6. In column F (Error), add the following command in field F4: “= NORM.INV(RAND(),0,1)”. his command will create normally distributed random numbers. The Excel NORMINV function calculates the inverse of the Cumulative Normal Distribution Function for a supplied value of x, and a supplied distribution mean (0 in this case) & standard deviation (1 in this case). This information and further useful information on functions in Excel can be found under the Excel “Help function”. When opening this Help function by clicking on the “?” symbol, information on functions can be accessed in various ways, e.g., by searching an alphabetical list of functions.
7. The Phenotype can be determined in column I, by adding the following command in field I4: “=SUM(C4:F4)”. This will add for DH genotype 1 the values in fields C4 to F4, which according to the model adds up to the Phenotype of this genotype. By dragging down to I33, this summation will be conducted for all 30 DH genotypes.
8. Additional, new simulations of Phenotypes for 30 DH genotypes are obtained by marking fields I4-I33, and copying those into a new column (e.g., K4-K33). By repeating this copy and paste step, multiple sets of 30 DH genotypes can be simulated in a short time.

Possible Uses

Assume, a genetic marker for the gene with additive effect of -1 or +1 is available and co-segregating with that gene.

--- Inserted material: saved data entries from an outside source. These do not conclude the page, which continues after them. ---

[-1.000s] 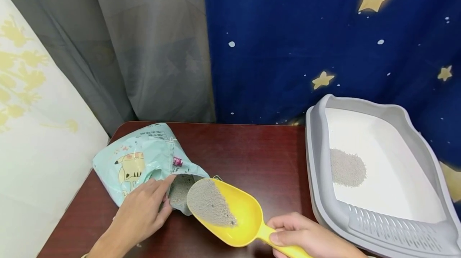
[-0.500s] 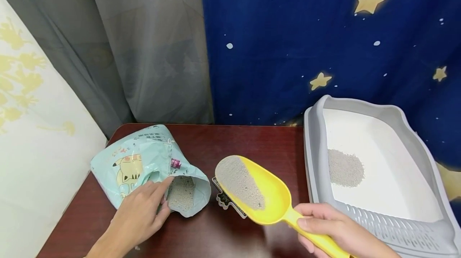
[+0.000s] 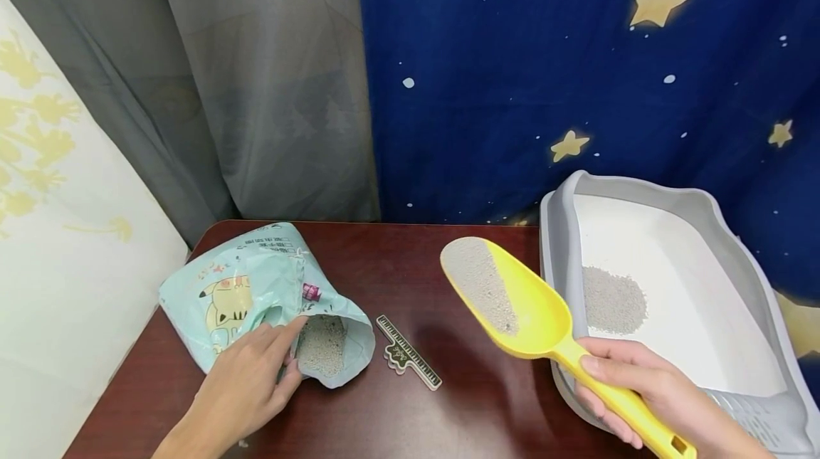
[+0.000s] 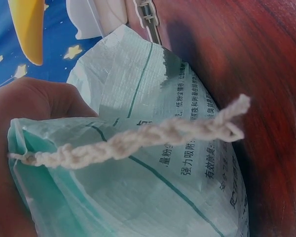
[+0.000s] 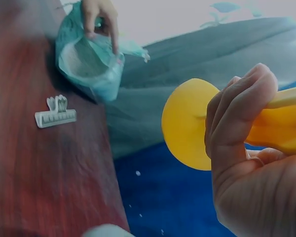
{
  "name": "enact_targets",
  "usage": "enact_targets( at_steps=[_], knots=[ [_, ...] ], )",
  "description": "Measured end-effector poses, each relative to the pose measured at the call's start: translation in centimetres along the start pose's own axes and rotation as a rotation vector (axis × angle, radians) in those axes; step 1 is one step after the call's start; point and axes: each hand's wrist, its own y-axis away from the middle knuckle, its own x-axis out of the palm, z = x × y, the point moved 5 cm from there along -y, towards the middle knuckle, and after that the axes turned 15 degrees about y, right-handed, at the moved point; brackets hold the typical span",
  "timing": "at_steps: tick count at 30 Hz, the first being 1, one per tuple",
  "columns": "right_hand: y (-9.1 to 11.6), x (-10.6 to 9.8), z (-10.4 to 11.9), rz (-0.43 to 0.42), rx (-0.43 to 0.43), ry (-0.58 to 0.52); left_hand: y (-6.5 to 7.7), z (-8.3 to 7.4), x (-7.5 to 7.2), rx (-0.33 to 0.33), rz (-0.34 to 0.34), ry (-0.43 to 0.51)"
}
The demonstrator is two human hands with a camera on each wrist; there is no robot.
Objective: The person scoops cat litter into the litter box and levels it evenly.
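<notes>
My right hand [image 3: 647,381] grips the handle of a yellow scoop [image 3: 538,309], held above the table just left of the grey litter box [image 3: 564,260]. Grey cat litter [image 3: 477,281] fills about half of the scoop's bowl. On the left, a light-blue bag [image 3: 269,274] lies on its side, its mouth facing me with litter visible inside. My left hand [image 3: 250,373] pinches the edge of that mouth; some of its fingertips are hidden by the plastic. A braided cord [image 4: 138,140] hangs across the bag in the left wrist view. Inside the white-floored box lies a patch of litter [image 3: 615,300].
A bag clip [image 3: 408,354] printed like a piano keyboard lies on the dark red wooden table [image 3: 442,249], between bag and box. Grey curtain [image 3: 288,89] and blue starry curtain [image 3: 461,89] hang behind the table. A pale patterned surface [image 3: 77,267] borders it at left.
My right hand has carried the loaded scoop from the bag's mouth rightward and up towards the litter box, uncovering the clip. My left hand stays at the bag's edge.
</notes>
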Motion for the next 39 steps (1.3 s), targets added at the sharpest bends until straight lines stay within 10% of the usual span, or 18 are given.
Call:
enact_targets(
  at_steps=[18,27,39],
  knots=[
    [8.7,-8.5,-0.5,-0.145,0.249,0.008,0.2,0.0,0.0,-0.014,0.002,-0.006],
    [11.8,-11.3,-2.0,0.007,0.133,-0.132,0.4,0.1,0.1,0.009,-0.012,-0.009],
    [15.2,-13.9,-4.7,-0.064,0.247,-0.142,0.2,0.1,0.0,0.001,-0.011,-0.006]
  ],
)
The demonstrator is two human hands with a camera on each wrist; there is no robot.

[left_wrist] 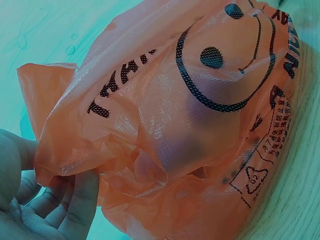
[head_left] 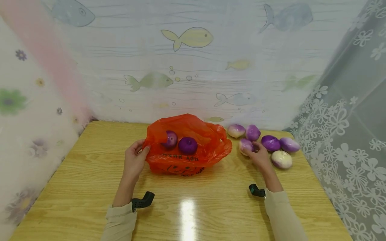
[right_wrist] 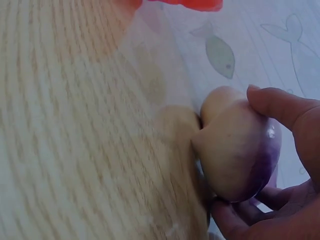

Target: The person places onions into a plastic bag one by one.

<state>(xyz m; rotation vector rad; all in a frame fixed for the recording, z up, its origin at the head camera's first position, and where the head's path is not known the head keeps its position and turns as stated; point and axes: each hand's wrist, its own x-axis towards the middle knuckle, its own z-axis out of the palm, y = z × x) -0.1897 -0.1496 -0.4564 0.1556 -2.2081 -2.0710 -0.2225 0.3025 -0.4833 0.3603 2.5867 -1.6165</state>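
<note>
An orange-red plastic bag [head_left: 214, 147] with black print lies at the middle back of the table, its mouth spread. My left hand [head_left: 134, 162] pinches the bag's left edge between thumb and fingers. Inside the bag sit two purple round vegetables [head_left: 188, 145]; in the left wrist view they show only as dark shapes through the plastic. To the right, my right hand [head_left: 261, 159] grips a white-and-purple turnip [right_wrist: 232, 150], thumb on one side and fingers curled under the other. Behind this turnip are two more turnips [head_left: 252, 133], close together.
Right of my right hand lie a deep purple turnip [head_left: 270, 143], a paler purple one [head_left: 290, 145] and a mostly white one [head_left: 281, 159]. The wooden table [head_left: 75, 180] meets a curtain [head_left: 193, 67] with printed fish at its back edge.
</note>
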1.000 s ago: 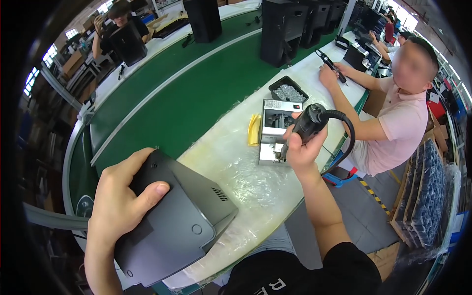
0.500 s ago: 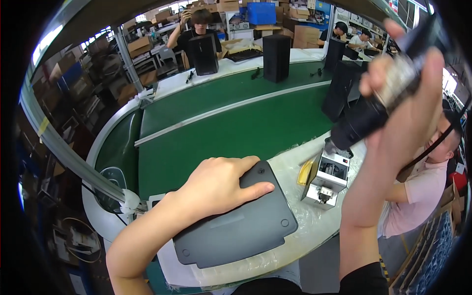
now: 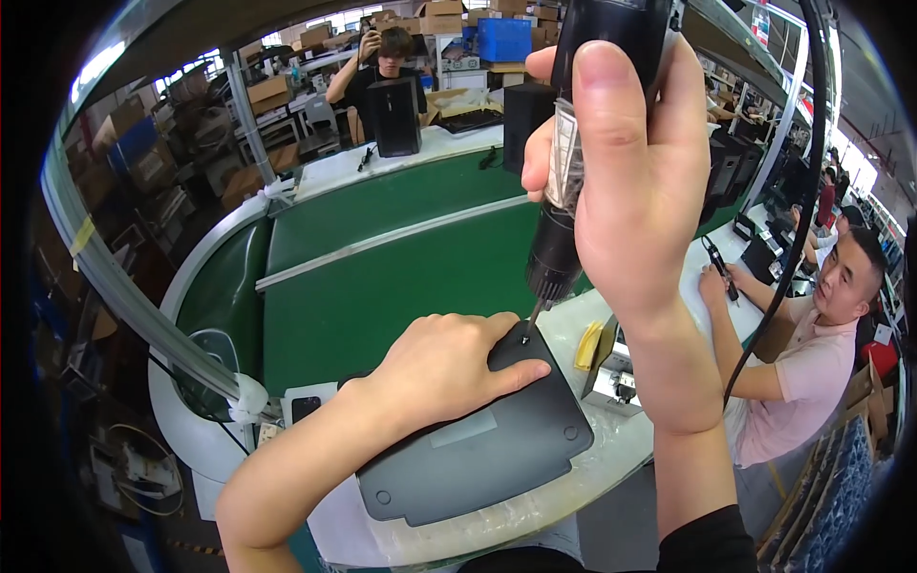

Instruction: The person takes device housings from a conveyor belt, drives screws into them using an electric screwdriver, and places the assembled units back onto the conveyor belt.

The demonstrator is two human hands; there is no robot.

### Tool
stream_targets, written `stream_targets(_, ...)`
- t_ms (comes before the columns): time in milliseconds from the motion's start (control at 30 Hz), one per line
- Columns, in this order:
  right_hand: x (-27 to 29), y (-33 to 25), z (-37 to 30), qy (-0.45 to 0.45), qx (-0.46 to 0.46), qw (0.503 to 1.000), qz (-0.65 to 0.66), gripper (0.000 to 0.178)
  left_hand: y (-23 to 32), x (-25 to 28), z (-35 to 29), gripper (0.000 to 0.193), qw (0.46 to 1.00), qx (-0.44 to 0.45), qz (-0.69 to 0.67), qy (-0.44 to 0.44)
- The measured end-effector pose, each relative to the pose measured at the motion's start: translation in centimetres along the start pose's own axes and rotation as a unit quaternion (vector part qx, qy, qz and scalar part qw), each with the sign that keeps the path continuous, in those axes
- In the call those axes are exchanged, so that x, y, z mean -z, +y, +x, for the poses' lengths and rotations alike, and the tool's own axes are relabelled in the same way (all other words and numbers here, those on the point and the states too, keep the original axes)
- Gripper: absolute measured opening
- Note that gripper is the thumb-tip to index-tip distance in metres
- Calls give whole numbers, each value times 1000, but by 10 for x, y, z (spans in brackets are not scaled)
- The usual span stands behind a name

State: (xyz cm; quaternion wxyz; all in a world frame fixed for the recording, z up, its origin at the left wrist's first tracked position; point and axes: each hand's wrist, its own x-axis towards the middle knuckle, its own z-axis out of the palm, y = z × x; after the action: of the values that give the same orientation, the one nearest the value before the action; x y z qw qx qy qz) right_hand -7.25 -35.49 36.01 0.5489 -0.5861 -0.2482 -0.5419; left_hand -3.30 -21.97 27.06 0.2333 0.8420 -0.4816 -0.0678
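A flat dark grey plastic panel (image 3: 487, 458) with round marks at its corners lies on the near worktop. My left hand (image 3: 449, 368) grips its far left side, thumb flat on top and index finger along the edge; the other fingertips are hidden. Upright in my right hand (image 3: 630, 172) is a black electric screwdriver (image 3: 554, 253), fingers wrapped round its body. Its thin bit points down at a small screw (image 3: 525, 339) in the panel's far corner and appears to touch it.
Right of the panel stand a metal box (image 3: 611, 387) and a yellow object (image 3: 587, 346). Beyond lies a green conveyor belt (image 3: 382, 306). Black speakers (image 3: 394, 116) stand across it. A co-worker in pink (image 3: 798, 377) sits at right; a cable (image 3: 812, 191) hangs there.
My right hand has swung left and brought the screwdriver from above the metal box to the panel's far corner. The panel and my left hand appear slightly lower and farther right in view.
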Motion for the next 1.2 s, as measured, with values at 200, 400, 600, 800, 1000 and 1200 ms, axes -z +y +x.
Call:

It could be evaluated, how often a t-test would indicate a significant difference between the two genotype classes, in other words, it would enable to determine the power of detecting a gene with this effect, in a DH population of this size. Generally, respective simulation studies can be used to determine the power of detecting a known effect, and thus help to design proper experiments in terms of population size, number of environments, etc. The limitation is, that simulation studies have to make assumptions about unknown effects.

References

Chapman, S., M. Cooper, D. Podlich, and G. Hammer. 2001. Evaluating plant breeding strategies by simulating gene action and dryland environment effects. Agron J. 95: 99-113.

Frisch, M., M. Nohn, and A. E. Melchinger. 2009. PLABSIM: Software for simulation of marker-assisted backcrossing. J. Heredity 91: 86-87.

Gordillo, G. A., and H. H. Geiger. 2008. MBP (Version 1.0): A software package to optimize maize breeding procedures based on doubled haploid lines. J Heredity 99: 227-231.

Hospital, F., L. Moreau, F. Lacoudre, A. Charcosset, and A. Gallais. 1997. More on efficiency of marker-assisted selection. Theor. App. Genet. 95: 1181-1189.

Jiankang Wang. 2012. Modelling and Simulation of Plant Breeding Strategies, Plant Breeding, Dr. Ibrokhim Abdurakhmonov (Ed.), ISBN: 978-953-307-932-5, InTech, DOI: 10.5772/27863.

Li, X., C. Zhu., J. Wang, and J. Yu. 2012. Computer simulation in plant breeding. Advances in Agronomy 116: 219-264.

Maurer, H. P., A. E. Melchinger, and M. Frisch. 2008. Population genetic simulation and data analysis with Plabsoft. Euphytica 161: 133-139.

Micallef, K. P. M. Cooper, and D. W. Podlich. 2001. Using clusters of computers for large QU-GENE simulation experiments. Bioinformatics 17: 194-195.

Podlich, D. W., and M. Cooper. 1998. QU-GENE: a simulation platform for quantitative analysis of genetic models. Bioinformatics 14: 632-653.

Sun, X., T. Peng., and R. H. Mumm. 2011. The role and basics of computer simulation in support of critical decisions in plant breeding. Mol Breeding 28: 421-436.

Tinker, N. A., and D. E. Mather. 1993. GREGOR: Software for genetic simulation. J. Heredity 84: 237.